DATA PROVIDED:
§ §
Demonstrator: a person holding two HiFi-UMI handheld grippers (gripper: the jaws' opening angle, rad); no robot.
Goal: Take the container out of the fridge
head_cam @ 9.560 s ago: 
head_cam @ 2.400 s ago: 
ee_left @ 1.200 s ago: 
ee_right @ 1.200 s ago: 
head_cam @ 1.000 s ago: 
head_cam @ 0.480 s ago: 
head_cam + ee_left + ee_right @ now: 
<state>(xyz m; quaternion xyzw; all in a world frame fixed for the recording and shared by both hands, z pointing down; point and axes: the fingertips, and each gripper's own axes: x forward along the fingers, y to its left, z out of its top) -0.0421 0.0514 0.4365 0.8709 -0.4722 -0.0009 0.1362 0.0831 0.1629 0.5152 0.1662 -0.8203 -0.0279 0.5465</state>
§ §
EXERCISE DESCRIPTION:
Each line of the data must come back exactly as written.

ANSWER BELOW:
Demonstrator: a person holding two HiFi-UMI handheld grippers (gripper: the jaws' opening angle, rad); no robot.
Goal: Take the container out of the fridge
head_cam @ 9.560 s ago: 
head_cam @ 2.400 s ago: 
ee_left @ 1.200 s ago: 
ee_right @ 1.200 s ago: 
head_cam @ 1.000 s ago: 
head_cam @ 0.480 s ago: 
head_cam + ee_left + ee_right @ now: 
<state>(xyz m; quaternion xyzw; all in a world frame fixed for the recording and shared by both hands, z pointing down; point and axes: the fingertips, and each gripper's own axes: x forward along the fingers, y to its left, z out of its top) -0.0421 0.0514 0.4365 0.8709 -0.4722 -0.0009 0.1362 0.0831 0.1629 0.5152 0.1662 -0.8203 -0.0279 0.5465</state>

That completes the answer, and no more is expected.